**Task prompt**
In the records that follow, the lines from the one containing "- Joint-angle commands" to the one containing "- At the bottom", inclusive, are to be given again exactly.

**Dataset extract**

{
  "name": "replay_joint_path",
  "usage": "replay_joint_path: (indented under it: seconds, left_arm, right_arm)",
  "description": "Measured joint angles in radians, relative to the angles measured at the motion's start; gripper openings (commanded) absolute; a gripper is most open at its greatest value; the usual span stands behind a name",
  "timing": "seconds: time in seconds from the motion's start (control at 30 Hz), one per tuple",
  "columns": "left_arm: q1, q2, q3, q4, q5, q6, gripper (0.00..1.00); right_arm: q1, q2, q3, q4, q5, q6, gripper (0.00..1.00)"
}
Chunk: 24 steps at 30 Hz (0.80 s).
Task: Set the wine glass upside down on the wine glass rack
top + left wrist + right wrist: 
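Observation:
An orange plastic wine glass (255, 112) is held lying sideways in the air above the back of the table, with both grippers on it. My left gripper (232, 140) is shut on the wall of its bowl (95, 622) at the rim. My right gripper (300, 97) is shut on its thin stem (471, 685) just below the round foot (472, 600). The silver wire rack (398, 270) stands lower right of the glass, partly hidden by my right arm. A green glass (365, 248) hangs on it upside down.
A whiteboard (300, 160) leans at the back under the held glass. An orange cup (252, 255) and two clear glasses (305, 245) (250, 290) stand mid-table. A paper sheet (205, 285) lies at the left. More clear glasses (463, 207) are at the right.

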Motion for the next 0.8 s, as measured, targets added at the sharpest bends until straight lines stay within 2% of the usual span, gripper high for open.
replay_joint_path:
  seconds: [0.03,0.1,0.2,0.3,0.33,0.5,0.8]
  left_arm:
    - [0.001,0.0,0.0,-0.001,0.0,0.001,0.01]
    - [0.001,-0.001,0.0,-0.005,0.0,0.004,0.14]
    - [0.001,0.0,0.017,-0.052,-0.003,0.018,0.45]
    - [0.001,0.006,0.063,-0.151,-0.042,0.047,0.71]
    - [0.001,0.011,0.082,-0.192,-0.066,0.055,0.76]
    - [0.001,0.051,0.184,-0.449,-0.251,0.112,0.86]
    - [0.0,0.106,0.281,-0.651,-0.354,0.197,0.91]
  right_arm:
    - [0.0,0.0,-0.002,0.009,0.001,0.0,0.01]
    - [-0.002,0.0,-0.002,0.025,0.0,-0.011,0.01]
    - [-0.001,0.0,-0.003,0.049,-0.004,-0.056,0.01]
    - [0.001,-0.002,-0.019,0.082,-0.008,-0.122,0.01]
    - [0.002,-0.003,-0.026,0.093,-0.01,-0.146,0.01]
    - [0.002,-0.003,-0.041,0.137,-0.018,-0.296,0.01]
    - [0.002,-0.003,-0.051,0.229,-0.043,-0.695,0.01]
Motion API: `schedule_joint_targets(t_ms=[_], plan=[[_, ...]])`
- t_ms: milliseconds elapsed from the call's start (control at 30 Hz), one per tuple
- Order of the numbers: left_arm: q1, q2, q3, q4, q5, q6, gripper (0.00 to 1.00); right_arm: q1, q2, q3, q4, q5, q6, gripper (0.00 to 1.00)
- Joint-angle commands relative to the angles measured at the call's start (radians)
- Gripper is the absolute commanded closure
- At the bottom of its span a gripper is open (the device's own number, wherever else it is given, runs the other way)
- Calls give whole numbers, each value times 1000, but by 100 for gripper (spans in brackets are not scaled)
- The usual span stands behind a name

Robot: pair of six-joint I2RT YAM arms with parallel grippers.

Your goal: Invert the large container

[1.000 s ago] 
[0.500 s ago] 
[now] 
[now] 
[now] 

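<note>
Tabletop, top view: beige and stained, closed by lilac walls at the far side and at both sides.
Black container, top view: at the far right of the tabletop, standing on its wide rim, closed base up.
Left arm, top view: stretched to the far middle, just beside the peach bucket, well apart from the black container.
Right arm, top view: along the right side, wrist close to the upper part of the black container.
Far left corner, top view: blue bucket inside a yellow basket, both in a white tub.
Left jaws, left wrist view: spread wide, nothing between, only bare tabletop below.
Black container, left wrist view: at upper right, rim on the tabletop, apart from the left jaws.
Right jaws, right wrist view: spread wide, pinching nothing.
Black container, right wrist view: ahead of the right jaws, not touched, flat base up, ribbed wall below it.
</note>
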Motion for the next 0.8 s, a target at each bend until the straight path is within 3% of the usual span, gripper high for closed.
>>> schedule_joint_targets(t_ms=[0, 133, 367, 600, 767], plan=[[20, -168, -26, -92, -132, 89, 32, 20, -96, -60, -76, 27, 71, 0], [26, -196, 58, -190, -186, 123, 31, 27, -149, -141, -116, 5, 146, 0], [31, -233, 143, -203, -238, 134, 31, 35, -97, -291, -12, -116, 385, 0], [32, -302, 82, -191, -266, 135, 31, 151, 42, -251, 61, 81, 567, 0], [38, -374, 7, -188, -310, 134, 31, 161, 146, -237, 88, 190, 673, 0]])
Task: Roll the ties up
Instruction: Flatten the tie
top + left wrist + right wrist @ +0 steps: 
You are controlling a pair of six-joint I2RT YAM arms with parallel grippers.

**Answer to this task**
- Joint-angle commands relative to the angles measured at the call's start (radians)
- Gripper is the absolute commanded closure
- At the bottom of its span a gripper is open (the device's own number, wherever else it is given, runs the other way)

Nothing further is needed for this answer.